Note: If you have extra jam left over, you can transfer it to an airtight container and keep it in the fridge!

15 Responses to Plum Jam

  1. Eliana says:

    Looks gorgeous and so delicious Jen.

  2. I wonder if I could try it with pluots! I have had some delicious pluots this year – more than usual. Very sweet and succulent.

  3. Mags says:

    Beautiful looking jam! I made some freezer jam last week (with Splenda) but that’s as far as I go in the jam making department.

  4. Gail says:

    I love jams and jellies. And plums!!!!
    You are fearless in the kitchen, a trait I truly admire.

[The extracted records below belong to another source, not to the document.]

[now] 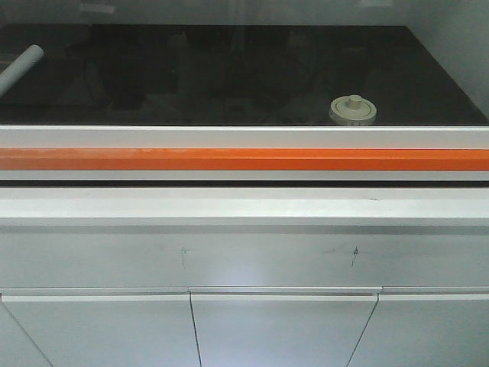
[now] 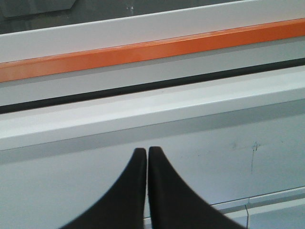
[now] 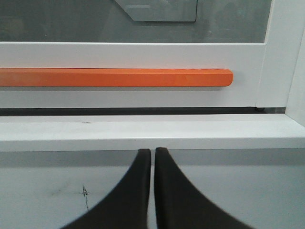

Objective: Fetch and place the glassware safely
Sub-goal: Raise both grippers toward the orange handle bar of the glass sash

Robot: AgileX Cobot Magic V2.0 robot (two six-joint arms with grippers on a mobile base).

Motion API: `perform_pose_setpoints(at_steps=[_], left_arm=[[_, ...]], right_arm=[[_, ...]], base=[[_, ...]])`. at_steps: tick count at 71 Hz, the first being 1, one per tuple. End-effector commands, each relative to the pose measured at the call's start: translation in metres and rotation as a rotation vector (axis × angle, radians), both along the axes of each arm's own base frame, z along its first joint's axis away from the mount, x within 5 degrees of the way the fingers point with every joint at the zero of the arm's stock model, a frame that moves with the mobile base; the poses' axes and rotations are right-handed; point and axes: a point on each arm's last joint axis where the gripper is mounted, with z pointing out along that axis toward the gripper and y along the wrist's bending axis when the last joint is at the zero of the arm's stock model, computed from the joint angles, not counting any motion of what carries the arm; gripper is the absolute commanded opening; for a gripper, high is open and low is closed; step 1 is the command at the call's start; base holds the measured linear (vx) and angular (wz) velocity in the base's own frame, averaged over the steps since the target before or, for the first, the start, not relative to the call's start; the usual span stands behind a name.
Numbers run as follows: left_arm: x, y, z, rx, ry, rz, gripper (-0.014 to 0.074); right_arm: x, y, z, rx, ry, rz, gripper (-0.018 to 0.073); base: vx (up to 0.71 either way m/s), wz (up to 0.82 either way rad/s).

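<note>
Wrist views show your left gripper (image 2: 147, 152) and right gripper (image 3: 153, 153) closed, empty; fetching looks unstarted, so reach up-forward to the glass jar (image 1: 352, 109).

Left gripper (image 2: 147, 150) closed: two black fingers (image 2: 126, 195) curve in from wide bases, tips pressed together, only a hairline seam between them. Right gripper (image 3: 152, 151) much the same, its fingers (image 3: 178, 195) drawn together with a thin slit left at the tips. Both point straight ahead, empty. Left wrist looks rolled slightly; right wrist sits level.
</note>
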Motion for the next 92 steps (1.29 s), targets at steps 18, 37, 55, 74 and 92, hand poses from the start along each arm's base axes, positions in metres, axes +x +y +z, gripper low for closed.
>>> perform_pose_setpoints(at_steps=[18, 37, 55, 74, 92], left_arm=[[0.001, 0.000, -0.002, -0.013, -0.053, -0.003, -0.0007], [0.001, 0.000, -0.002, -0.013, -0.053, -0.003, -0.0007], [0.001, 0.000, -0.002, -0.013, -0.053, -0.003, -0.0007], [0.001, 0.000, -0.002, -0.014, -0.061, -0.003, -0.0007], [0.000, 0.001, 0.010, -0.134, -0.177, 0.005, -0.0007]], right_arm=[[0.000, 0.001, 0.001, -0.015, -0.065, 0.004, -0.0003], [0.000, 0.001, 0.001, -0.015, -0.065, 0.004, -0.0003], [0.000, 0.001, 0.001, -0.015, -0.065, 0.004, -0.0003], [0.000, 0.001, 0.001, -0.015, -0.065, 0.004, -0.0003], [0.000, 0.001, 0.003, -0.017, -0.089, 0.007, -0.0003]], base=[[0.00, 0.00], [0.00, 0.00], [0.00, 0.00], [0.00, 0.00], [0.00, 0.00]])
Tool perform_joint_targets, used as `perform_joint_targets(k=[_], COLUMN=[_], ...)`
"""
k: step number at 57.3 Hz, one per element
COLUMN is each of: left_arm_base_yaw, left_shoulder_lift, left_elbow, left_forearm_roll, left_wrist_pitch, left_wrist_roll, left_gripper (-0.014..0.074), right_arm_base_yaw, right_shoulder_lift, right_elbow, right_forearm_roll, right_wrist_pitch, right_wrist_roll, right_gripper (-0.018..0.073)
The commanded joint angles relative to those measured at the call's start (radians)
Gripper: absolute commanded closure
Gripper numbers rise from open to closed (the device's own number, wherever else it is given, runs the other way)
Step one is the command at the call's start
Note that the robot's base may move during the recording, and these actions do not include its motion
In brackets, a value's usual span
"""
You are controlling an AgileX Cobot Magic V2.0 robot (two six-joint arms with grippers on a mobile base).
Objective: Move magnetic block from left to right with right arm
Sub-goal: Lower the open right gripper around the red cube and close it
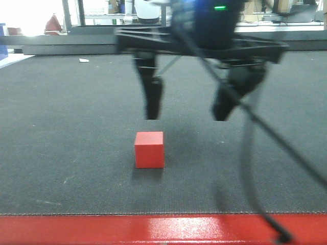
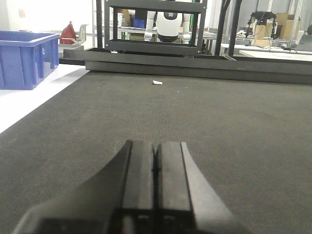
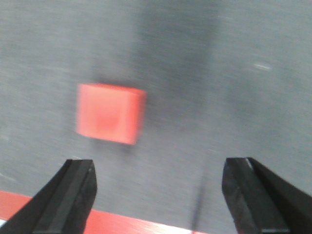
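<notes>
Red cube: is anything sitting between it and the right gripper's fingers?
Nothing visible. The right gripper is open and not touching the red cube, which lies off toward one finger rather than centred. Only bare dark mat shows between them.

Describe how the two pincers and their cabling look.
Both are matte black. The left pincer has two flat, straight-edged fingers with smooth faces. The right pincer has tapering fingers under a dark body with a small green light; a thin black cable trails from it.
</notes>
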Motion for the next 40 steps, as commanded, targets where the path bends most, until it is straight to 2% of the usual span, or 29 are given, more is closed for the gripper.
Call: perform_joint_targets(k=[1,15,27,40], left_arm_base_yaw=[-0.004,-0.004,-0.004,-0.004], left_shoulder_lift=[-0.011,-0.011,-0.011,-0.011], left_elbow=[0.009,0.009,0.009,0.009], left_forearm_roll=[-0.005,-0.005,-0.005,-0.005], left_wrist_pitch=[-0.091,-0.091,-0.091,-0.091], left_wrist_roll=[0.002,0.002,0.002,0.002], left_gripper=[0.0722,0.0722,0.0722,0.0722], right_arm_base_yaw=[0.011,0.016,0.013,0.013], right_shoulder_lift=[0.029,0.176,0.236,0.254], right_elbow=[-0.114,-0.255,-0.263,-0.263], right_forearm_roll=[0.008,0.043,0.061,0.064], right_wrist_pitch=[0.039,0.118,0.118,0.115], right_wrist_roll=[0.004,0.009,0.06,0.06], right_gripper=[-0.0065,-0.0065,-0.0065,-0.0063])
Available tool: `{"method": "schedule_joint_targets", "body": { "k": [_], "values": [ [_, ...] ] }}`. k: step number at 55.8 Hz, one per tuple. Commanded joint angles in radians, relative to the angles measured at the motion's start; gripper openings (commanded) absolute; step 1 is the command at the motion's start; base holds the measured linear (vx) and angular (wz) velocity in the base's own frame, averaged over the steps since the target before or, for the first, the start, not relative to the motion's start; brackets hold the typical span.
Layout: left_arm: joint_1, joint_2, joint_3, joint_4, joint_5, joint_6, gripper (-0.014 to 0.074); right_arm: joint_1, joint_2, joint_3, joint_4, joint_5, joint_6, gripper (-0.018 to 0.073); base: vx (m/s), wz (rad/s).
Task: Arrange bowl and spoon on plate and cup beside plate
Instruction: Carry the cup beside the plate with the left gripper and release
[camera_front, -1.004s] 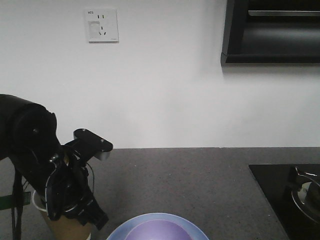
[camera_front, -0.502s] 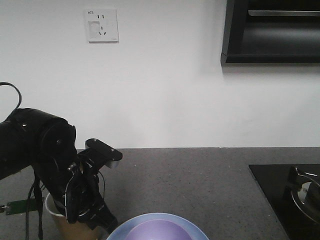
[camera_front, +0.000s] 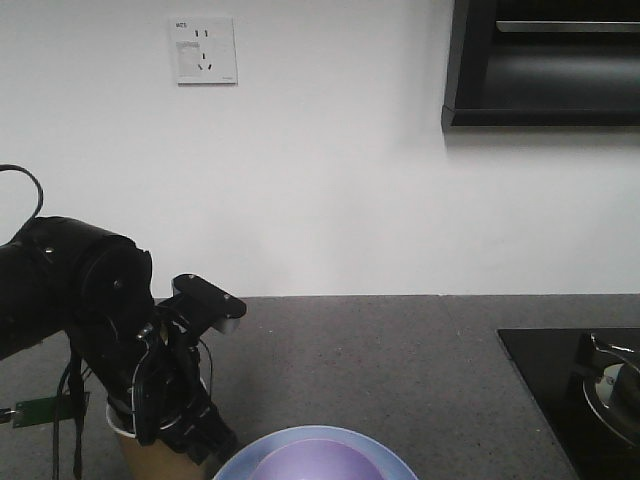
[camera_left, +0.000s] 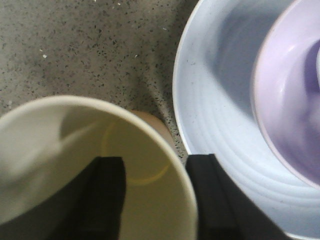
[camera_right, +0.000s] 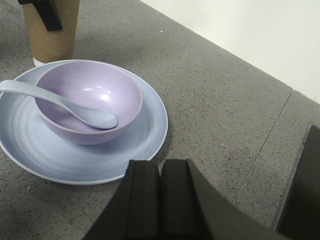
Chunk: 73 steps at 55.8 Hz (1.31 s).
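While the left gripper (camera_left: 152, 200) straddled the wall of the paper cup (camera_left: 75, 165), one dark finger sat inside the cream interior and the other outside, next to the plate's rim; the jaws looked closed on the cup wall, though the close, blurred wrist view left the actual contact uncertain. The cup stood upright on the grey speckled countertop (camera_right: 235, 115), just beside the light-blue plate (camera_right: 145, 145) on its far left edge in the right wrist view, its tan side rising behind the rim with a dark finger against it. On the plate sat the lavender bowl (camera_right: 107, 97), left of centre, and in the bowl lay the pale-blue spoon (camera_right: 75, 107), scoop down on the bottom and handle resting over the left rim. The right gripper (camera_right: 160, 200) hung over the near countertop, apart from the plate, its two dark fingers pressed together with nothing between them. From the front view, the left arm (camera_front: 90, 300) bent down over the cup at the left, and a wall socket (camera_front: 205, 50) showed on the white wall.
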<state>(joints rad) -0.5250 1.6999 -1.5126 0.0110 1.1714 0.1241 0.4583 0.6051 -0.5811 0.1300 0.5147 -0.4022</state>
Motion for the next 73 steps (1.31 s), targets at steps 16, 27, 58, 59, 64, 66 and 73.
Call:
{"method": "schedule_joint_targets", "body": {
  "k": [16,27,58,59,64,66,73],
  "values": [
    [-0.010,-0.073,-0.034,0.023,-0.033,-0.002,0.0496,0.003,0.002,-0.027,-0.005,-0.073,-0.008,-0.0009,0.00,0.00],
    [-0.010,-0.134,-0.034,0.023,-0.045,-0.002,0.0496,0.003,0.002,-0.027,-0.005,-0.073,-0.008,-0.0009,0.00,0.00],
    [-0.010,-0.409,-0.034,-0.084,-0.120,0.084,0.0395,0.003,0.000,-0.027,0.031,-0.109,0.001,-0.0009,0.00,0.00],
    [-0.010,-0.424,-0.034,-0.078,-0.121,0.092,0.0379,0.003,-0.001,-0.027,0.037,-0.119,0.002,-0.0009,0.00,0.00],
    [-0.010,-0.489,-0.033,-0.060,-0.119,0.155,0.0236,0.003,-0.008,-0.031,0.079,-0.172,0.009,-0.0009,0.00,0.00],
    [-0.010,-0.522,-0.032,-0.040,-0.121,0.169,0.0173,0.003,-0.010,-0.033,0.095,-0.200,0.022,-0.0009,0.00,0.00],
    [-0.009,-0.634,0.023,0.063,-0.134,0.174,-0.0010,0.003,-0.013,-0.059,0.153,-0.243,0.077,-0.0009,0.00,0.00]
  ]
}}
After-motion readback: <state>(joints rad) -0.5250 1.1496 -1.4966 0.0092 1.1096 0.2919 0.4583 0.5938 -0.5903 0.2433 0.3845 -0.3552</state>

  5. i had a ton of shiro plums (yellow plums) from my fruit tree, but i either ate them or gave it away to family & friends. i should be selfish next time and squirrel it away in the form of a jam, like this! then i can have my lovely plums all year round… *sigh* too late now.

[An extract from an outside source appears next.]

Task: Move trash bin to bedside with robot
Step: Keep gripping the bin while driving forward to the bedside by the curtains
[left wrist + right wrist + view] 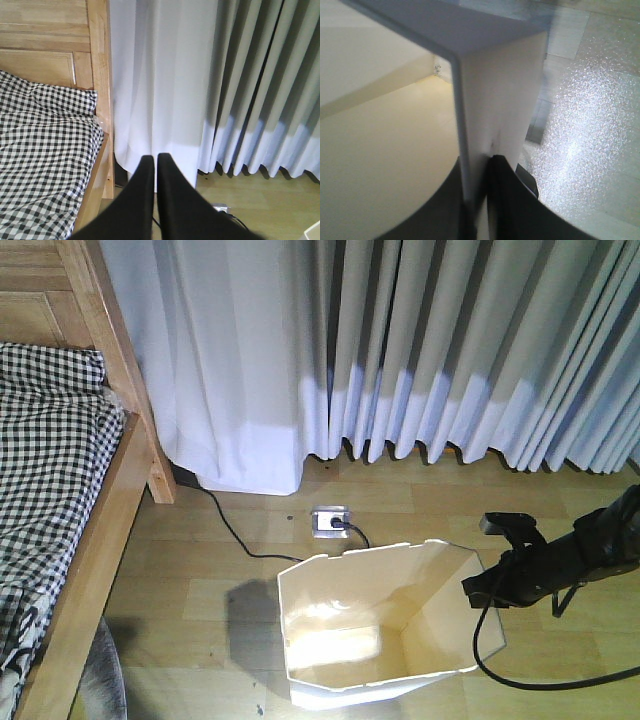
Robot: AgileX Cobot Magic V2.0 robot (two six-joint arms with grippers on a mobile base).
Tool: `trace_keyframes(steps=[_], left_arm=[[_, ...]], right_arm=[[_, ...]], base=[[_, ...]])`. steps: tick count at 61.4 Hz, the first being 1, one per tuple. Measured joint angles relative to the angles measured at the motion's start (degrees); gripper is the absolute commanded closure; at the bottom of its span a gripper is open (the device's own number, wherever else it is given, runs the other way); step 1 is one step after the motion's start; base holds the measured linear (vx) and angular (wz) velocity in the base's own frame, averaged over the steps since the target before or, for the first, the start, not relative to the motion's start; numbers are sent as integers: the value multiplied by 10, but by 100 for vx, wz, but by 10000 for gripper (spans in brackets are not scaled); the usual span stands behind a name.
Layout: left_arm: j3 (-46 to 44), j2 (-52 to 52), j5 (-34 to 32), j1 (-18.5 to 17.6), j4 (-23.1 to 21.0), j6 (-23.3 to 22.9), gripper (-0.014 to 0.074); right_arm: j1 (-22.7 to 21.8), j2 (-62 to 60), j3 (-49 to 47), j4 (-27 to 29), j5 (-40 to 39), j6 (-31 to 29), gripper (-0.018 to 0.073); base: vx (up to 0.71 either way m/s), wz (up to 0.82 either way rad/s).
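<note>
Trash bin [335, 602]: standing on floor [560, 505], near but apart from the bed frame [92, 530]. Right gripper [478, 590] clamped across its right wall, likely a hold for dragging it bedward. Left gripper [155, 170] pinched together, empty.

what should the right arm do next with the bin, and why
Probably drag the trash bin left toward the bed frame: the right gripper has its fingers pinching the bin's wall, and bare floor lies between bin and frame.

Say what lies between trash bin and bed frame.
Front view: wooden floor shadowed by the trash bin, a black cable farther back, something grey beside the bed frame.
</note>
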Motion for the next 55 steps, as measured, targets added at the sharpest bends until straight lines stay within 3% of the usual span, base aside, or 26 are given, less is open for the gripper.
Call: trace_keyframes(steps=[55], left_arm=[[0,0,0,0,0,0,602]], right_arm=[[0,0,0,1,-1,0,566]], base=[[2,0]])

  6. Wow – I love your photo of the plums! Beautiful.

    I’m hoping to do some canning over the next few weeks. Definitely bookmarking this recipe! :)

  7. Nutmeg Nanny says:

    Don’t worry about poisoning anyone unless a seal pops. Then throw that sucker away! Don’t even try to test it. Then you would get sick. Sorry didn’t mean to sound all “public service announcement” but I grew up canning. I’m pretty sure we canned everything! Jam, jelly, hot sauce, bbq sauce, pickles, tomatoes….the list goes on and on.

    Ok enough about me and onto this delicious looking jam. I love that fact that you used plums. They are some of my favorite fruit and they are all over the markets. I need to give this a try.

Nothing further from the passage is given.